Refined InSAR tropospheric delay correction for wide-area landslide identification and monitoring

Abstract

SAR Interferometry (InSAR) proves to be effective for investigating landslides. However, its measurement accuracy is largely limited by the complex atmospheric delay distortion in alpine valley regions, resulting in poor performance of landslides detection and monitoring. Particularly, the spatial atmospheric heterogeneity over wide areas cannot be accurately reflected by conventional empirical phase-elevation models or external data-based methods. In this study, we proposed a multi-temporal moving-window linear model (MMLM) to correct the tropospheric delay for wide-area landslides investigation. This is a linear regression model based on the elevation-phase relationship for modeling multi-temporal phases within a sliding local window.

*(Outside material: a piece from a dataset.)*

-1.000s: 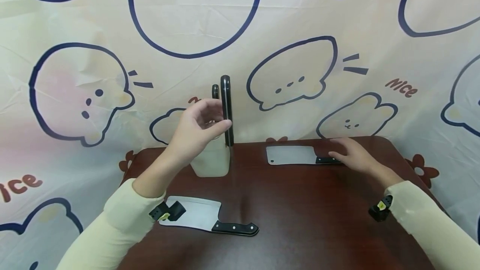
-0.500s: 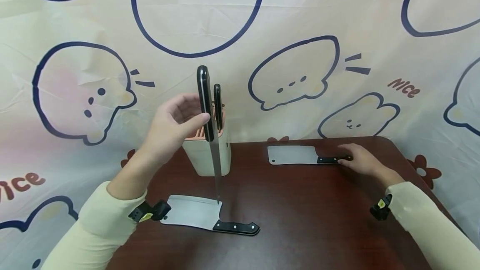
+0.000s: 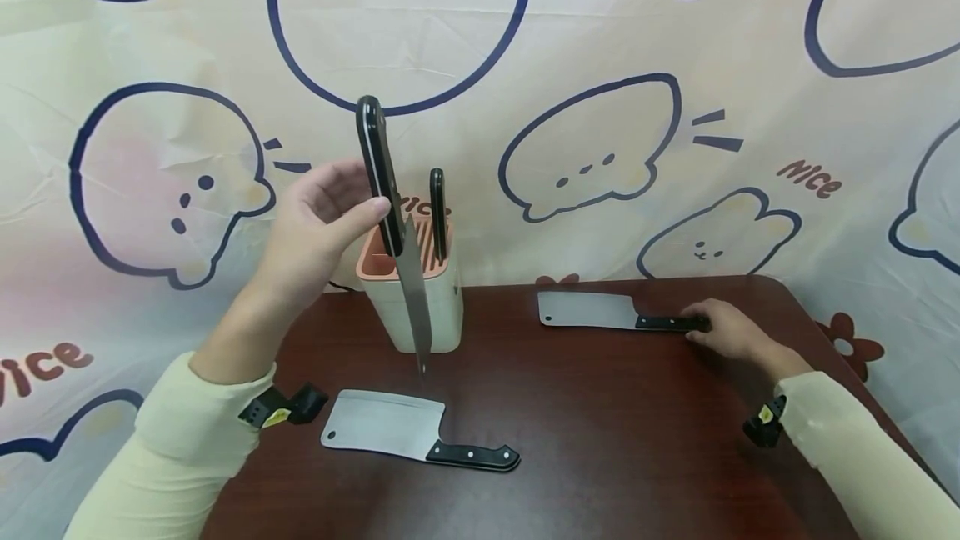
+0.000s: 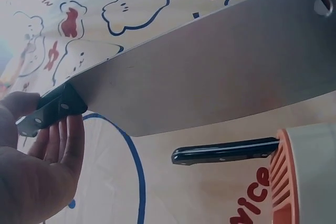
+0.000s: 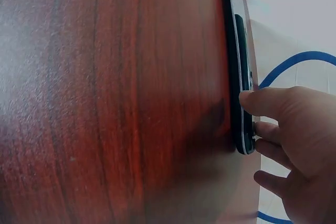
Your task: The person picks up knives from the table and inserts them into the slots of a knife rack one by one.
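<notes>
My left hand [image 3: 303, 232] holds a cleaver [image 3: 377, 177] upright by its black handle, blade pointing down, just in front of the knife block [image 3: 408, 315]. Seen from the left wrist, the cleaver's wide blade [image 4: 210, 72] has a hole near its far end, and thumb and fingers grip the handle. At the back right, my right hand [image 3: 727, 332] pinches the handle end of a second cleaver [image 3: 587, 309], which lies flat along the table's far edge. From the right wrist, the thumb presses one side of that handle [image 5: 243, 124] with fingers behind it.
A third cleaver [image 3: 386, 425] lies on the front left of the brown table [image 3: 622, 440], handle pointing right. One black-handled knife [image 3: 438, 211] stands in the block's slotted orange top. A patterned cloth [image 3: 465, 40] hangs behind the table.
My left hand has lifted its cleaver from over the block, moving left and up, so the block's top now shows. My right hand has slid right to the end of the other cleaver's handle.
</notes>
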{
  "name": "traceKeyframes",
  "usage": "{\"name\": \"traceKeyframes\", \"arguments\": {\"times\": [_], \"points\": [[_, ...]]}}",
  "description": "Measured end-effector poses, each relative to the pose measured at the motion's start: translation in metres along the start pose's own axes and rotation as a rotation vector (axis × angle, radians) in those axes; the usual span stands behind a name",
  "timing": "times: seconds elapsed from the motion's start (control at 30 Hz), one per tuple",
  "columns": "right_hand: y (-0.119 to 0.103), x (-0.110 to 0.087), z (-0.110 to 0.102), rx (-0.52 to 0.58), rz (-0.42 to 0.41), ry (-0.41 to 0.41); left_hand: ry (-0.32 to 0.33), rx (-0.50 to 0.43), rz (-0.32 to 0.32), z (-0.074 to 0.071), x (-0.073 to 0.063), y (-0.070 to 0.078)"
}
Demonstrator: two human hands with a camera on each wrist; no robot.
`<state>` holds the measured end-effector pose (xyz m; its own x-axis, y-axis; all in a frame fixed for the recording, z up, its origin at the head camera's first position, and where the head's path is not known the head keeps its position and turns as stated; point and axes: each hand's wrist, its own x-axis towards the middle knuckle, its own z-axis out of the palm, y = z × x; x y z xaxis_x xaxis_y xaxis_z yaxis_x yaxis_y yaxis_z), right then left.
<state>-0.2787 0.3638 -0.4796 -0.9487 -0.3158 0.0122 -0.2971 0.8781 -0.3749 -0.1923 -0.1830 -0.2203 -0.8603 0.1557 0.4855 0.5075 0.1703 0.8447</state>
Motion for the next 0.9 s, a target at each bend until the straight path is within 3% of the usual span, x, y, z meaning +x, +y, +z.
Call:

It mitigates the influence of local turbulent phase, local landslide deformation, and phase unwrapping error on parameter estimation, providing precise heterogeneous atmospheric corrections for wide-area InSAR landslide identification and monitoring. A simulation experiment was conducted to analyze the sensitivity of model parameters settings and evaluate the effectiveness of the MMLM model. Furthermore, we demonstrated the performance of the MMLM model through a comparison with the ERA5, GACOS, spatial-temporal filtering, and traditional linear model using descending and ascending Sentinel-1 data over the reservoir area of the Lianghekou hydropower station. Among the above-mentioned methods, the standard deviation of original unwrapped phases achieved the largest decrease of more than 35% and 50% after correction by the MMLM model for the descending and ascending Sentinel-1 tracks, respectively. In addition, the accurate deformation corrected by the MMLM model improved the landslides investigation, not only can help for delineating landslide boundaries in space but also retrieving movement evolution in time.